● WHAT TO PRODUCE: If a line in the listing includes the word "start", copy it out.

*** RECORD EXCERPTS ***

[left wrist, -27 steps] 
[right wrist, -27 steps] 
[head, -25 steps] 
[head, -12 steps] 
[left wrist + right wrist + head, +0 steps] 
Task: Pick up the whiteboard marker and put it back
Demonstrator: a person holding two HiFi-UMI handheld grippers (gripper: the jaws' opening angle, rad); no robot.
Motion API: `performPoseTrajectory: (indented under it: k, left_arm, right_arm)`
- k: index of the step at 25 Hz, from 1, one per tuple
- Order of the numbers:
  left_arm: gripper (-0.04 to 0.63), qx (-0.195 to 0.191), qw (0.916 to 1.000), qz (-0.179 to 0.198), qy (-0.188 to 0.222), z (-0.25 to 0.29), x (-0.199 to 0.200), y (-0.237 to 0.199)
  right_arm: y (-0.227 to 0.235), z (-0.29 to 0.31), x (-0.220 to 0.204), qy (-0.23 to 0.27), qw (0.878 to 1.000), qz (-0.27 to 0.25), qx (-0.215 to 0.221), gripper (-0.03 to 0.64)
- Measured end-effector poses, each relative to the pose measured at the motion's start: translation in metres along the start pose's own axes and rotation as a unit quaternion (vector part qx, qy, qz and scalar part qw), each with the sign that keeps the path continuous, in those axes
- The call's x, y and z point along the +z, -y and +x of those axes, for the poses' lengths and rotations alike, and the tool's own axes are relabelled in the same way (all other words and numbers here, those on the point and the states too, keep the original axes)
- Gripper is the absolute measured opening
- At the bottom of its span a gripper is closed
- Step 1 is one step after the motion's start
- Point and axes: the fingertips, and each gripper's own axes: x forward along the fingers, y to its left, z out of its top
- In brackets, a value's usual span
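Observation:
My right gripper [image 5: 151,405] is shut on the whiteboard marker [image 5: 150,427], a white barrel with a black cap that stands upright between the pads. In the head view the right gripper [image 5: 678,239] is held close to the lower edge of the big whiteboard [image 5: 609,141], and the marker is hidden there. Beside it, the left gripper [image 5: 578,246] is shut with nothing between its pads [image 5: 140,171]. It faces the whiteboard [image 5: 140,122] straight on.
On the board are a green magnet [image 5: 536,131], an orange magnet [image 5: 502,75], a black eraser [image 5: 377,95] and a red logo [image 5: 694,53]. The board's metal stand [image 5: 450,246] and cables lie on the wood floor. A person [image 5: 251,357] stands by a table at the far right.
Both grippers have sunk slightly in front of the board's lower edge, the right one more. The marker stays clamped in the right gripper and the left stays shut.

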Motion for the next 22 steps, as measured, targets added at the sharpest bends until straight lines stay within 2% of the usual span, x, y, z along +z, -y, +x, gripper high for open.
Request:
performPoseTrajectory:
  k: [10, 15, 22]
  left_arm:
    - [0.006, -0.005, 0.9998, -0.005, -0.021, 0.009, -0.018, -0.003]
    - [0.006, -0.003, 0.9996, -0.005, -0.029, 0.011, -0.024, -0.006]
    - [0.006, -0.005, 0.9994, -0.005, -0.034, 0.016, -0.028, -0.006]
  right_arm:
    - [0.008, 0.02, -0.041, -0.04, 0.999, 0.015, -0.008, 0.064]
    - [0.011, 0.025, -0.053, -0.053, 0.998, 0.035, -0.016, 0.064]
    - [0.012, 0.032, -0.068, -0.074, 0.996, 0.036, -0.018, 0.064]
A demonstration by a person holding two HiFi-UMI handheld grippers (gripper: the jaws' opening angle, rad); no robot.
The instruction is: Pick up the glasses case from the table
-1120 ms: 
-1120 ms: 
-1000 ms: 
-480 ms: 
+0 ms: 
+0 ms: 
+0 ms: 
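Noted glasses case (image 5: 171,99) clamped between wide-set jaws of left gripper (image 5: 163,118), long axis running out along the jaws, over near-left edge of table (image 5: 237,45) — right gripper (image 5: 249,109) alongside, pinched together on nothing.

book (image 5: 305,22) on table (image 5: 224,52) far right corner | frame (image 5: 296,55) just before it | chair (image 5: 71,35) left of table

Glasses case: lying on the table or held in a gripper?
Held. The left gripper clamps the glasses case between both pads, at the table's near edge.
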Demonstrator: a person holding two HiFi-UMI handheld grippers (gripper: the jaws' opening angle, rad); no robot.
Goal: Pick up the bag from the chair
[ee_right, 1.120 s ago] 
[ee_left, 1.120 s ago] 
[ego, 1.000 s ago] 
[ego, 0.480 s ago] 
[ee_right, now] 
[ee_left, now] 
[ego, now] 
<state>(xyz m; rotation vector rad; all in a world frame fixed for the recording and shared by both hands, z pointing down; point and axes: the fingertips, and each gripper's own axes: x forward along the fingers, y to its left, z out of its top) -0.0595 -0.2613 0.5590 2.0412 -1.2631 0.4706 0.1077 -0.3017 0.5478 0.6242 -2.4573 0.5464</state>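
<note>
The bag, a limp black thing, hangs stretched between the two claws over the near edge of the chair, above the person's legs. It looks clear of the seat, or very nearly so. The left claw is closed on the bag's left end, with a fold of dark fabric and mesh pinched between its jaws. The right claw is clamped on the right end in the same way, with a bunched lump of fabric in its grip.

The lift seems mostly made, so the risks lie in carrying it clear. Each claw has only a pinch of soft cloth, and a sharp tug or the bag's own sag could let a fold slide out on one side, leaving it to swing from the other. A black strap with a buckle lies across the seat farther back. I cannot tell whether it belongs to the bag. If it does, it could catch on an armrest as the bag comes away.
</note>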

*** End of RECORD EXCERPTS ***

● SOLUTION FOR THIS PROBLEM:
- Measured end-effector poses, each relative to the pose measured at the motion's start: translation in metres along the start pose's own axes and rotation as a unit quaternion (vector part qx, qy, qz and scalar part qw), each with the sign that keeps the path continuous, in those axes
- Step 1 is one step after the motion's start

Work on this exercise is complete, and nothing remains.